Water. Data centres. The continuous, pressing need to cool the latter, which houses servers to store and process data, with the former, which is becoming ever more precious in the climate crisis. Hardly a good comingling of factors.
Like planting cotton in drought-stricken areas, decisions to place data hubs in various locations across the globe are becoming increasingly contentious from an environmental perspective, and not merely because of their carbon emitting propensities. In the United States, which houses 33% of the globe’s data centres, the problem of water usage is becoming acute.
As the Washington Post reported in April this year, residents in Mesa, Arizona were concerned that Meta’s decision to build another data centre was bound to cause more trouble than it was worth. “My first reaction was concern for our water,” claimed city council member Jenn Duff. (The state already has approximately 49 data centres.)
The move to liquid cooling from air cooling for increasingly complex IT processes has been relentless. As the authors of a piece in the ASHRAE Journal from July 2019 explain, “Air cooling has worked well for systems that deploy processors up to 150 W, but IT equipment is now being manufactured with processors well above 150 W where air cooling is no longer practical.” The use of liquid cooling was not only more efficient than air cooling regarding heat transfer, but “more energy efficient, reducing electrical energy costs significantly.” The authors, however, show little concern about the water supplies needed in such ventures.
The same cannot be said about a co-authored study on the environmental footprint of US-located data centres published two years later. During their investigations, the authors identified a telling tendency: “Our bottom-up approach reveals one-fifth of data center servers’ direct water footprint comes from moderately to highly stressed watersheds, while nearly half of servers are fully or partially powered by power plants located within water stressed reasons.” And to make things just that bit less appealing, it was also found that roughly 0.5% of total US greenhouse gas emissions could also be attributed to such centres.
Google has proven to be particularly thirsty in this regard, not to mention secretive in the amount of water it uses at its data hubs. In 2022, The Oregonian/Oregon Live reported that the company’s water use in The Dalles had almost tripled over five years. The increased usage was enabled, in no small part, because of increased access to the municipal water supply in return for an upgrade to the water supply and a transfer of certain water rights. Since establishing the first data centre in The Dalles in 2005, Google has also received tax breaks worth $260 million.

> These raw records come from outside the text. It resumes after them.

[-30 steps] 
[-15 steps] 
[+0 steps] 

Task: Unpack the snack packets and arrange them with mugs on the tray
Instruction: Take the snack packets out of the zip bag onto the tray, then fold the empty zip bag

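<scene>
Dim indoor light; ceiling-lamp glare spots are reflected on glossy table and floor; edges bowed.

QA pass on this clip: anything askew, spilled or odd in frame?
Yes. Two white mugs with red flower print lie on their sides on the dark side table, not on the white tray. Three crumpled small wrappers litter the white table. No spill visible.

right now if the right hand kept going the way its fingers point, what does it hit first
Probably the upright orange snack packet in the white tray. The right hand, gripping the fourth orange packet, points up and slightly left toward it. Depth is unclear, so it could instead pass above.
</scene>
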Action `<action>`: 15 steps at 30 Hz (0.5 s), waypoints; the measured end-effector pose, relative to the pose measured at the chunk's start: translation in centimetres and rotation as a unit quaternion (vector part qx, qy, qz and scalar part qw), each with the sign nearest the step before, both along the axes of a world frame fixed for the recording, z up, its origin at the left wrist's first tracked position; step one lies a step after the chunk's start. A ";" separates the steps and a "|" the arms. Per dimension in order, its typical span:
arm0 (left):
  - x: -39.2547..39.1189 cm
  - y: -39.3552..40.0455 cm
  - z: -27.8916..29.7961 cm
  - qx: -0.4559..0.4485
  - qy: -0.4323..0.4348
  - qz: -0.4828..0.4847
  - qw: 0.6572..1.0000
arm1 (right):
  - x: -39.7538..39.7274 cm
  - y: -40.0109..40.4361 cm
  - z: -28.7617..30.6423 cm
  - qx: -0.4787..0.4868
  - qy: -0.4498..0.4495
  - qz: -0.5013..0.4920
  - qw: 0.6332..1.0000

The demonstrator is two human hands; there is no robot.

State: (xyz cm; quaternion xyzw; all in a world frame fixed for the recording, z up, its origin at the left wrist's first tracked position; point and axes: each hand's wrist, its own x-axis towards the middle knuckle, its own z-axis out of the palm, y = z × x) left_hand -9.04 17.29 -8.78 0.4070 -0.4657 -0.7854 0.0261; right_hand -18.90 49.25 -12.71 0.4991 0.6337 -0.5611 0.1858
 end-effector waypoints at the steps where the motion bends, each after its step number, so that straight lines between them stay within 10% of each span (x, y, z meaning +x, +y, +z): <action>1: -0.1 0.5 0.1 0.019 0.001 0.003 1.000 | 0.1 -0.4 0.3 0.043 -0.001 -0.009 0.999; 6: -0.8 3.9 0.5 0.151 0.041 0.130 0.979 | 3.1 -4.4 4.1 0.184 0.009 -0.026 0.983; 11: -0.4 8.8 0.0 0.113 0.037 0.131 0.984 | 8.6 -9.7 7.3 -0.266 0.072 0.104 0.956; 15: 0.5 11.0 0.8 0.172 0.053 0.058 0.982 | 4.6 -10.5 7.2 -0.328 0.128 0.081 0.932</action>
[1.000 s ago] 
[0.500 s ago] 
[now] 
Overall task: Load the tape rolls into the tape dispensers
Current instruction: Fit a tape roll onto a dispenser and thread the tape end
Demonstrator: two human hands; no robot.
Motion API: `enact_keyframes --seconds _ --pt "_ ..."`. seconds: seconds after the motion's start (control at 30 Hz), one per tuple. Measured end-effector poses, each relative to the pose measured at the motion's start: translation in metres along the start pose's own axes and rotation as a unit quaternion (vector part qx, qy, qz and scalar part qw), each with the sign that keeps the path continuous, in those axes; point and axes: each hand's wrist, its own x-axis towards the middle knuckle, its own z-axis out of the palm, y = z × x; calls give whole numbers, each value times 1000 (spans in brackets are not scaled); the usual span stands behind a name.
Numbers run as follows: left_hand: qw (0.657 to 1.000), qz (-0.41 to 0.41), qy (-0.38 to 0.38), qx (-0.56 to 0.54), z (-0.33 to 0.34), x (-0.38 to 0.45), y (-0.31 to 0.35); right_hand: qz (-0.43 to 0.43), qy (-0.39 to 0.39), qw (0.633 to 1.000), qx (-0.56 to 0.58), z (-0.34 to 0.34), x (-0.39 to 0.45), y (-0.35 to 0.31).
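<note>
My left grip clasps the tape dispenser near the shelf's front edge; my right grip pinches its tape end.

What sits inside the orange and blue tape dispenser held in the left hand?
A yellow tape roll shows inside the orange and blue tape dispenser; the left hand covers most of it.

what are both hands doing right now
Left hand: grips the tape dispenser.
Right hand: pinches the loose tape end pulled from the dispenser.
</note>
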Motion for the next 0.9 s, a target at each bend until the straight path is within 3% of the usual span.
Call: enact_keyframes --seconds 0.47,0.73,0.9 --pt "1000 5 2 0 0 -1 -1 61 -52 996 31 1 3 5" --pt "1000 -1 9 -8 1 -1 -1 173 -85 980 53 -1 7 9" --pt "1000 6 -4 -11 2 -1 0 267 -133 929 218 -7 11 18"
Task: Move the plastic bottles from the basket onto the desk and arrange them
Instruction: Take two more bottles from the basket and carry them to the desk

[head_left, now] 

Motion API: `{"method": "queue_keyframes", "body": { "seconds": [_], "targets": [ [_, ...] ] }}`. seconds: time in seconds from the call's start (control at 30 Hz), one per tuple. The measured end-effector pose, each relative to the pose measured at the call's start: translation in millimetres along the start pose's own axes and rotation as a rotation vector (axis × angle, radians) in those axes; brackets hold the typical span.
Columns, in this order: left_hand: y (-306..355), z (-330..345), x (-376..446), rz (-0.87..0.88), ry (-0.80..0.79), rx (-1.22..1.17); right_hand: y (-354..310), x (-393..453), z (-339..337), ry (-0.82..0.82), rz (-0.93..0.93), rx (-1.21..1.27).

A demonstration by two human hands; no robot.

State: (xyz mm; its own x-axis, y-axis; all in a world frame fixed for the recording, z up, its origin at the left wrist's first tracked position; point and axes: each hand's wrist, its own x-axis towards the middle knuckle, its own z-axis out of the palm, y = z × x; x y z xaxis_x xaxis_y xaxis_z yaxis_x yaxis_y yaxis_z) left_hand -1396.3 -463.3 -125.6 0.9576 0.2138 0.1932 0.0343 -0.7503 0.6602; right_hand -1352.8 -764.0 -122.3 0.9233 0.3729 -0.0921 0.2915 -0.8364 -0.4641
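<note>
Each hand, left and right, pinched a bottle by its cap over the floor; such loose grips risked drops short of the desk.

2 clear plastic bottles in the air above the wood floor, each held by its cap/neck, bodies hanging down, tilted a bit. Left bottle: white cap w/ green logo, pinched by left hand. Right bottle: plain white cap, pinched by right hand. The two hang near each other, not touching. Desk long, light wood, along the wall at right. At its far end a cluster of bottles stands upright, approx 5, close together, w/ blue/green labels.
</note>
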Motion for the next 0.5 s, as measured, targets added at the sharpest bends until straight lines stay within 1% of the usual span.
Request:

The city officials responsible for the arrangement were in no mood to answer questions posed by the inquisitive paper on Google’s water consumption. A prolonged 13-month legal battle ensued, with the city arguing that the company’s water use constituted a “trade secret”, thereby exempting them from Oregon’s disclosure rules. To have disclosed such details would have, argued Google, revealed information on how the company cooled their servers to eager competitors.
In the eventual settlement, The Dalles agreed to provide public access to 10 years of historical data on Google’s water consumption. The city also agreed to pay $53,000 to the Reporters Committee for Freedom of the Press, which had agreed to represent The Oregonian/Oregon Live. The city’s own costs had run into $106,000. But most troubling in the affair, leaving aside the lamentable conduct of public officials, was the willingness of a private company to bankroll a state entity in preventing access to public records. Tim Gleason, former dean of the University of Oregon’s School of Journalism and Communication, saw this distortion as more than just a touch troubling. “To allow a private entity to essentially fund public advocacy of keeping something out of the public domain is just contrary to the basic intent of the law.”
Instead of conceding that the whole enterprise had been a shabby affront to local residents concerned about the use of a precious communal resource, compromising both the public utility and Google, the company’s global head of infrastructure and water strategy, Ben Townsend, proved benevolent. “What we thought was really important was that we partner with the local utility and actually transfer those water rights over to the utility in a way that benefits the entire community.” That’s right, dear public, they’re doing it for you.
John Devoe, executive director of the WaterWatch advocacy group, also issued a grim warning in the face of Google’s ever increasing water use, which will burgeon further with two more data centres promised along the Columbia River. “If the data center water use doubles or triples over the next decade, it’s going to have serious effects on fish and wildlife on source water streams, and it’s potentially going to have serious effects for other water users in the area of The Dalles.”
Much of the policy making in this area is proving to be increasingly shoddy. With a global demand for ever more complex information systems, including AI, the Earth’s environment promises to be stripped further. Information hunger risks becoming a form of ecological license.